━━━ Material for this task ━━━

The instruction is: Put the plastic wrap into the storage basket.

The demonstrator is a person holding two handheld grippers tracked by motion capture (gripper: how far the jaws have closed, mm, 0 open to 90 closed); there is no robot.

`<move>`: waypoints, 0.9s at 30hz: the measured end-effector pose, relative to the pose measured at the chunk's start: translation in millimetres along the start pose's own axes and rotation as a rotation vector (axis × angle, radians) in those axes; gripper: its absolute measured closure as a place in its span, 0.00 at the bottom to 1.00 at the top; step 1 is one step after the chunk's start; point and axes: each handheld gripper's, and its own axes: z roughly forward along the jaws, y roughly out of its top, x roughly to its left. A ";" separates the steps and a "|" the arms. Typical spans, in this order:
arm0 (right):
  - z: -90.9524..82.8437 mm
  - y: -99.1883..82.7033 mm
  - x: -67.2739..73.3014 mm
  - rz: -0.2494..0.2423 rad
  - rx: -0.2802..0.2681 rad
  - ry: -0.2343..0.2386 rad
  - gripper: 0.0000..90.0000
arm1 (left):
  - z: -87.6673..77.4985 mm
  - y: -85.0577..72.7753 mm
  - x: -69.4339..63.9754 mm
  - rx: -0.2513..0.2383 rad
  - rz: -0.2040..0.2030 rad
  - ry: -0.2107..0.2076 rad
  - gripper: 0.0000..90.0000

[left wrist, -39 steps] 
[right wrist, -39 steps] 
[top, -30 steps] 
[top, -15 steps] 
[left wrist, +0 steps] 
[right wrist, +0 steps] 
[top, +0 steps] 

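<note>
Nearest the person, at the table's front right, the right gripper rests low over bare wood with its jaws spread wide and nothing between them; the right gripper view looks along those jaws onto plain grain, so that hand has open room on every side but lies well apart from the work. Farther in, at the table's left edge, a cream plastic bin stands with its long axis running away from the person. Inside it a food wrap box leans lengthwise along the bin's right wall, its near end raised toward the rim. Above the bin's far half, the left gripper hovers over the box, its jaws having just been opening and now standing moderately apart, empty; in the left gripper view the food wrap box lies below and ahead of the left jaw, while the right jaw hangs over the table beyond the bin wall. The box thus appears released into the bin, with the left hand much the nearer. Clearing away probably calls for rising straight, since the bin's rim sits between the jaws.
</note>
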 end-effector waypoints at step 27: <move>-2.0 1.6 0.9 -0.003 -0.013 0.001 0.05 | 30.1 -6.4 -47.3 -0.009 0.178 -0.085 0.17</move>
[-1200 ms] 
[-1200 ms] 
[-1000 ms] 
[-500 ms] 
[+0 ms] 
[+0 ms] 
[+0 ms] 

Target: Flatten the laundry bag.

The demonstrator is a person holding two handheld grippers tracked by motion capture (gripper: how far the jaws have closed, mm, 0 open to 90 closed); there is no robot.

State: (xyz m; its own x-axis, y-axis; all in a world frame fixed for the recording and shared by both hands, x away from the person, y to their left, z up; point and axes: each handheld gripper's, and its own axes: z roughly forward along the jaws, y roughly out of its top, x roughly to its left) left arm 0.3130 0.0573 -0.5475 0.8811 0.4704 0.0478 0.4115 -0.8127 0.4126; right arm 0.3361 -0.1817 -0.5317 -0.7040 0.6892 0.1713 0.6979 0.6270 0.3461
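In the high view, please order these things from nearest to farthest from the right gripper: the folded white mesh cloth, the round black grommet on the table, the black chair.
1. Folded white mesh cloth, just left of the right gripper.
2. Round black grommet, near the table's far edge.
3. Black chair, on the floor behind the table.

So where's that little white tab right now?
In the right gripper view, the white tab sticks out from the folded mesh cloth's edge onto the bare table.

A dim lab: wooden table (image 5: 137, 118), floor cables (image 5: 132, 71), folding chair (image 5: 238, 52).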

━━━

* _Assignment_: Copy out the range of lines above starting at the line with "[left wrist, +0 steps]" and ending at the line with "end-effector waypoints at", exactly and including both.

* _Result_:
[left wrist, +0 steps] 
[right wrist, +0 steps] 
[top, +0 steps] 

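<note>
Nearest the person, at the table's front right, the right gripper rests low over bare wood with its jaws spread wide and nothing between them; the right gripper view looks along those jaws onto plain grain, so that hand has open room on every side but lies well apart from the work. Farther in, at the table's left edge, a cream plastic bin stands with its long axis running away from the person. Inside it a food wrap box leans lengthwise along the bin's right wall, its near end raised toward the rim. Above the bin's far half, the left gripper hovers over the box, its jaws having just been opening and now standing moderately apart, empty; in the left gripper view the food wrap box lies below and ahead of the left jaw, while the right jaw hangs over the table beyond the bin wall. The box thus appears released into the bin, with the left hand much the nearer. Clearing away probably calls for rising straight, since the bin's rim sits between the jaws.
</note>
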 end-effector waypoints at step 27: <move>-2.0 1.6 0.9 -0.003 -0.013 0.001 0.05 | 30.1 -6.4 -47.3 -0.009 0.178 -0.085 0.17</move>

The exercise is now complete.